## [WORK REQUEST]
Repeat verbatim, and only, the lines of the data below, beginning at the line that contains "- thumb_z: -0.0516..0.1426" and stopping after the line that contains "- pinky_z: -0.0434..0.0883".

* * * * * * *

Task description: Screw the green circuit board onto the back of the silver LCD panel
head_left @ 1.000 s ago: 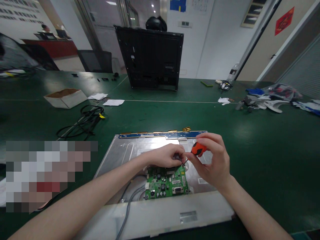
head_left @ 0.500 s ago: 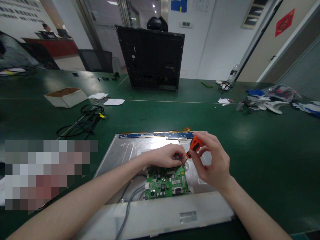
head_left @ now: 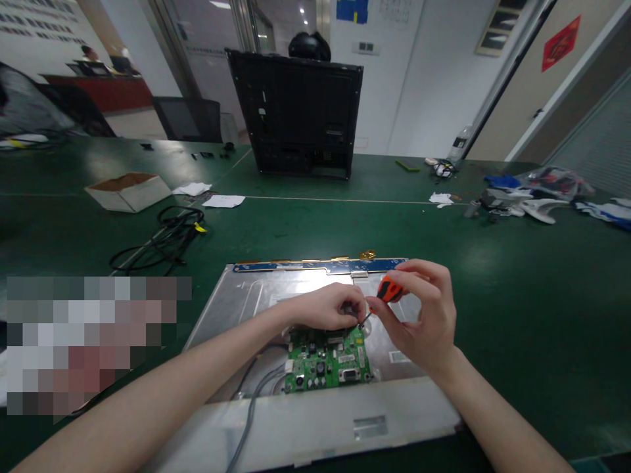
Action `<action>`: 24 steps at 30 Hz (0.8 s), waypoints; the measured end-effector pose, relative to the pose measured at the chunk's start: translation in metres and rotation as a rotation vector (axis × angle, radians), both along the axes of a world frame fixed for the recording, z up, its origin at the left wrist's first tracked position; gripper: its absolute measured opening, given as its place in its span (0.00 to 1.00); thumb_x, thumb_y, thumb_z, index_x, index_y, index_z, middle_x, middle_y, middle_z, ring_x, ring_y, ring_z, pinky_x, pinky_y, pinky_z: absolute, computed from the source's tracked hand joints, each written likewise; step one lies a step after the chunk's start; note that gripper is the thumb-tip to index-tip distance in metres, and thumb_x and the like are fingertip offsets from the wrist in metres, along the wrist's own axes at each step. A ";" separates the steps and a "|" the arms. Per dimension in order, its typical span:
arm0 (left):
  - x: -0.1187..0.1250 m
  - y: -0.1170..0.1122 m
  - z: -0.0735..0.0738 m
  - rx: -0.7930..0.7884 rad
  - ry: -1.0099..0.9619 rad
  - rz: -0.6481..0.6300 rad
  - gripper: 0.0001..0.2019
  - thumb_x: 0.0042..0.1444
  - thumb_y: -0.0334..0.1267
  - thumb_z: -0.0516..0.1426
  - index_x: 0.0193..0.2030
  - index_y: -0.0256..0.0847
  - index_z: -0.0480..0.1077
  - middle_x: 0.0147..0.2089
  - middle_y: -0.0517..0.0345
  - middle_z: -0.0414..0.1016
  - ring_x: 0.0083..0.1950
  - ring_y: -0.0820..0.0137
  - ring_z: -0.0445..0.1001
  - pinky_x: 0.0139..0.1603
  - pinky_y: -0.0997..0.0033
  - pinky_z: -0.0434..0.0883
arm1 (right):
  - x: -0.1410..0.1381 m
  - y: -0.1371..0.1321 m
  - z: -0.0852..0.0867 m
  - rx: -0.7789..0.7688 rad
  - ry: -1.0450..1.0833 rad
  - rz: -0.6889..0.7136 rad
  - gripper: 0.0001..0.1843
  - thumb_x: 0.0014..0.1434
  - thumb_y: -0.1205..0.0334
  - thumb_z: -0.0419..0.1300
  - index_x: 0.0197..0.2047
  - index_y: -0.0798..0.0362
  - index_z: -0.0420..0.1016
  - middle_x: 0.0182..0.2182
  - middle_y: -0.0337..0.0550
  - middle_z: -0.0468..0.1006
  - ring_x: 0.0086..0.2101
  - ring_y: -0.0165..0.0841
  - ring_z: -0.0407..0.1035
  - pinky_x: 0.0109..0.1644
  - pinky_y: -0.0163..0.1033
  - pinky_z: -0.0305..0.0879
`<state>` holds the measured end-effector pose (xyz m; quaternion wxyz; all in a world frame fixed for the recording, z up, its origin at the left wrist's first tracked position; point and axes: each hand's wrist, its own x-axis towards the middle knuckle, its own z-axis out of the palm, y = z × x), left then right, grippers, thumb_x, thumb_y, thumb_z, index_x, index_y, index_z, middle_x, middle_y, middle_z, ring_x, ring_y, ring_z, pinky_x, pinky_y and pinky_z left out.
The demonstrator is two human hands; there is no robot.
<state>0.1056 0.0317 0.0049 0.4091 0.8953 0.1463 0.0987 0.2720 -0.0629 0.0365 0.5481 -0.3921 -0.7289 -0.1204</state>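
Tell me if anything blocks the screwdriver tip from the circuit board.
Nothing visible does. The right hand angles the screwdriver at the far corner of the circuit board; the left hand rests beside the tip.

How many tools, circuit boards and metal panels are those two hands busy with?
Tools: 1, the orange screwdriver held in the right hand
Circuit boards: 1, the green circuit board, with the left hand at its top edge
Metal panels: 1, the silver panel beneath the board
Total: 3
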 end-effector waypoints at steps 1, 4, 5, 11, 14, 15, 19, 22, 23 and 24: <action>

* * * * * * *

## [ANSWER TO THIS PROBLEM]
  - thumb_z: -0.0516..0.1426
  - index_x: 0.0193..0.2030
  - index_y: -0.0256..0.0847
  - index_z: -0.0480..0.1077
  - middle_x: 0.0147..0.2089
  - middle_y: -0.0517..0.0345
  - middle_z: -0.0414..0.1016
  - ring_x: 0.0083..0.1950
  - ring_y: -0.0820..0.0137
  - ring_z: -0.0445..0.1001
  - pinky_x: 0.0139..0.1603
  - pinky_y: -0.0997..0.0033
  - pinky_z: -0.0434..0.0883

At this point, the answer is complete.